- [Data extract]

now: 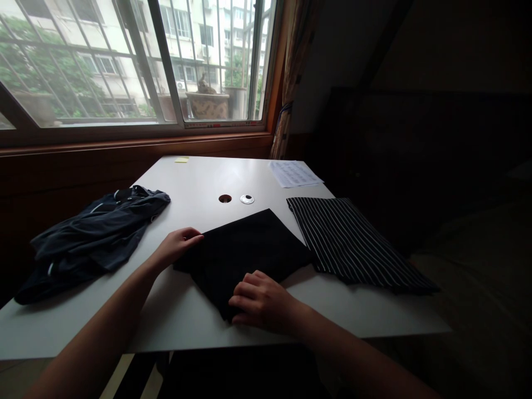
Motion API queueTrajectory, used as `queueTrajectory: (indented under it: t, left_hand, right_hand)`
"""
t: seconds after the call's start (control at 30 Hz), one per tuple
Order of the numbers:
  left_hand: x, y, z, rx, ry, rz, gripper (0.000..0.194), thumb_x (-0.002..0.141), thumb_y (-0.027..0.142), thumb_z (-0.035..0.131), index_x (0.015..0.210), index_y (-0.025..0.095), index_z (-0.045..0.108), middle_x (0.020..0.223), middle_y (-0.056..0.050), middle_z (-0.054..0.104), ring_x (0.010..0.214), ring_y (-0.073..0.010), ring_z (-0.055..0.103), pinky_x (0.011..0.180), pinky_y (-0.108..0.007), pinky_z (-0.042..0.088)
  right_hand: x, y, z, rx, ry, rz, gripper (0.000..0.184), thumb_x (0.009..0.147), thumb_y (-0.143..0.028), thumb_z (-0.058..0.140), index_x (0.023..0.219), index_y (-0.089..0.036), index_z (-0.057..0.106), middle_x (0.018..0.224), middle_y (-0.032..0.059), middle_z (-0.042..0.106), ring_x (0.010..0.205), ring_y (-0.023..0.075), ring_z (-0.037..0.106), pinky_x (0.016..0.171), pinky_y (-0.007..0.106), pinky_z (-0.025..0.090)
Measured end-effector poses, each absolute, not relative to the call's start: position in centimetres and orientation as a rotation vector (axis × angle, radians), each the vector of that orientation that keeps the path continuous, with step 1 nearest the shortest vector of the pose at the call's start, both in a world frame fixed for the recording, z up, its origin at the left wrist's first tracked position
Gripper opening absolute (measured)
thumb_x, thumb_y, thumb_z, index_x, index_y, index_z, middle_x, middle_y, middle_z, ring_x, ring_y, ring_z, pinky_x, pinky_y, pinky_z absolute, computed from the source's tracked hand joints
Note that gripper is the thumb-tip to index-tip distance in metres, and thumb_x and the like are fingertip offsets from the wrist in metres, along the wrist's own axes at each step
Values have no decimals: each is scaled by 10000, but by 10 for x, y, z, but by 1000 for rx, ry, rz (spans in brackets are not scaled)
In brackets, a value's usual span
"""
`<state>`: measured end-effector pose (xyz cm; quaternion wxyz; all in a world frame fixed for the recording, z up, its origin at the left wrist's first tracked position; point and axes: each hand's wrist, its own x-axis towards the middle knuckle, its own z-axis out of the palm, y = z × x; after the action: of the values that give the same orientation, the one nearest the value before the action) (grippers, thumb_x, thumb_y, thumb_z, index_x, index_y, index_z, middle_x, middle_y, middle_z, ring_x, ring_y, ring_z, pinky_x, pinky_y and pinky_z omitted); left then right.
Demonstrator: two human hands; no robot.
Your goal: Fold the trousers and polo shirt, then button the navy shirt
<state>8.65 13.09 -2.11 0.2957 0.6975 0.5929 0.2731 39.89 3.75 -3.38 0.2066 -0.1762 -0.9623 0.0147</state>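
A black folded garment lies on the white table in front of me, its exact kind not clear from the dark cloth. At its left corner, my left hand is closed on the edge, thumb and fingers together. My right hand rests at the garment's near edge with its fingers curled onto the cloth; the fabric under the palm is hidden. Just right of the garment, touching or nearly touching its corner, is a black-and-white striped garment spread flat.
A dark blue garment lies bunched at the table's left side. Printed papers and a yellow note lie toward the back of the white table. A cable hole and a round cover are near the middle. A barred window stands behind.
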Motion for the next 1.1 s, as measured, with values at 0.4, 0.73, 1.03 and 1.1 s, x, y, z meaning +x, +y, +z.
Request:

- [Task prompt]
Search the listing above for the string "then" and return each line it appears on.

- [Response to this exercise]
`<state>`: measured end-effector pose (xyz cm; quaternion wxyz; all in a world frame fixed for the recording, z up, its origin at the left wrist's first tracked position; point and axes: each hand's wrist, its own x-axis towards the middle knuckle, its own z-axis out of the palm, y = z × x; after the action: of the values that give the same orientation, the one nearest the value before the action) (grippers, thumb_x, thumb_y, thumb_z, index_x, index_y, index_z, middle_x, middle_y, middle_z, ring_x, ring_y, ring_z, pinky_x, pinky_y and pinky_z omitted); left then right.
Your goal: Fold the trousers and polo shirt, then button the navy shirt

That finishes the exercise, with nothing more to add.